I saw her again when I was 18 for a couple days. I realized that she cared for me in the best way she could but that she had made her choice and it was NOT her 5 children - it was the man who could provide for her. :confused: :( :eek: :( :mad: I had alot of crazy feelings. But, I haven't seen her now in 20 years. I don't even know totally what she looks like today. I really feel sorry for her. She really didn't need to be a parent. She did an okay job with me while I was with her. No subtance abuse. No beatings. Basic mormon family that valued family - until she met the new guy.

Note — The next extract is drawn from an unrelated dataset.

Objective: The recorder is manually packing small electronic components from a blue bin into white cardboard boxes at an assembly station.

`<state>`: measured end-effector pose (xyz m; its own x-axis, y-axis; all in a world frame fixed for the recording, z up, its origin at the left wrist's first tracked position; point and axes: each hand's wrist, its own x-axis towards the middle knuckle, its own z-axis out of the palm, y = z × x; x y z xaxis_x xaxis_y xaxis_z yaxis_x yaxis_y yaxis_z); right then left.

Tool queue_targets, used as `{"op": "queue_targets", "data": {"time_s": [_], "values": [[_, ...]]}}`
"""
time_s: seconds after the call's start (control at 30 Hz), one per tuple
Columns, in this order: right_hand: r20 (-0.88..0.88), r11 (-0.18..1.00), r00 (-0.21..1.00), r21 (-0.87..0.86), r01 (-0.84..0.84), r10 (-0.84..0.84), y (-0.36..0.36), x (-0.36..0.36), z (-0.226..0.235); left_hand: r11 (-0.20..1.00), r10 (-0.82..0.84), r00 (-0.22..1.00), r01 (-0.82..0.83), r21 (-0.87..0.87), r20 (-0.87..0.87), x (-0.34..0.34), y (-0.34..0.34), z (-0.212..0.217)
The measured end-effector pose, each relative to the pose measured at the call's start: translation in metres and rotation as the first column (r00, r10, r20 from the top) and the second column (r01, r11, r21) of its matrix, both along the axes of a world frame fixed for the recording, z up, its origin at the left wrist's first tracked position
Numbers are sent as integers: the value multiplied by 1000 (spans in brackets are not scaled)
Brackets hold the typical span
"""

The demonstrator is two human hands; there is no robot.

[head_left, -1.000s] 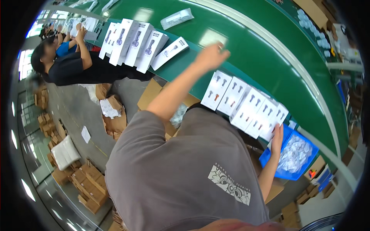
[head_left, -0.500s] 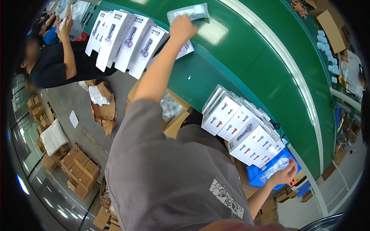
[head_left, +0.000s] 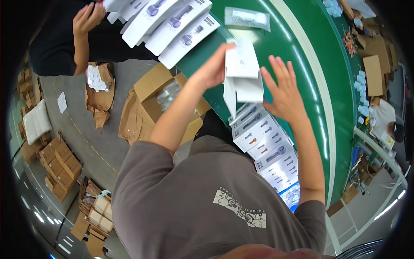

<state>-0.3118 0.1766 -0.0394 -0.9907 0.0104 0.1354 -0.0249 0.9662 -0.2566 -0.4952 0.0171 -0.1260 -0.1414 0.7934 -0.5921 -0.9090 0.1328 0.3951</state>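
A white folded carton (head_left: 242,73) is held up over the green conveyor belt (head_left: 297,56), gripped at its left edge by the closed fingers of the left hand (head_left: 214,67). The right hand (head_left: 282,88) is spread open with nothing held, its fingers just beside the carton's right side. Below the carton a row of white printed boxes (head_left: 267,144) is stacked along the belt's near edge, and an open cardboard box (head_left: 166,101) is seen on the floor.

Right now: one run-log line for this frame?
left hand: holds open white cardboard box | right hand: open beside box | below: white box row, green belt
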Motion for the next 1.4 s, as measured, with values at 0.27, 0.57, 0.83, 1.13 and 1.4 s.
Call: {"op": "queue_targets", "data": {"time_s": [0.27, 0.57, 0.83, 1.13, 1.4], "values": [[-37, 924, 998, -381, 37, -56, -42, -26, -35, 943, 326, 936, -310, 124, -136, 85, -54, -21], [633, 767, 608, -638, 59, 479, 32, -106, -62, 913, 269, 648, -407, -25, -712, 96, -106, 1], [354, 928, 864, 236, 288, -358, 104, -216, -252, 989, -149, 248, 45, -143, -957, 110, -159, 27], [212, 882, 917, -269, 388, -339, 123, -132, -165, 994, -81, 543, -19, -108, -836, 107, -158, 57], [-160, 91, 855, -987, -133, -494, -31, -1, 47, 984, -172, 464, 121, -130, -869, 119, -135, 85]]}}
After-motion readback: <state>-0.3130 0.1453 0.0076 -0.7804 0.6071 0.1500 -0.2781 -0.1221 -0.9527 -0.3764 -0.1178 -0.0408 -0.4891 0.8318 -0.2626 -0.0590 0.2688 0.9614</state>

I have a woman that I now call my mom. She was my foster home and never adopted me because I had grown up with my mom. I was a little old and didn't want to be adopted becasue my mom isn't replaceable - at the age of 16 or so you are basically grown yourself. In my experience with fostering and adoption ( and I have been around it for 25 years) is that there will ALWAYS be curiousities. But, who was there for the children? Who is there today? You have to remember that these people chose NOT to parent or children were removed for a reason. Your children are YOUR children - by birth or adoption -- especially if they come into your lives at a very young age. Who is to say what that age is but I always say pre 7 or 8. It also depends on what that childs experiences were. If they were bad and they remember the bad stuff they may be curious but they will also be forever grateful that they have you. You may not have given birth to them - but YOU ARE their parents.
I am grateful for having a primary caretaker (my natural mom) because even though I was rejected I feel grateful that I didn't bounce around in foster homes. With my foster mom, I was grateful becasue she is still part of my life today. She continues to foster and has adopted 3 and has 4 other foster kids for a total of 7 in her home right now.
One of my younger sisters developed mental health issues from being bounced around and because she probably had the worst abuse. The other 4 of us are bascially okay mentally and emotionally.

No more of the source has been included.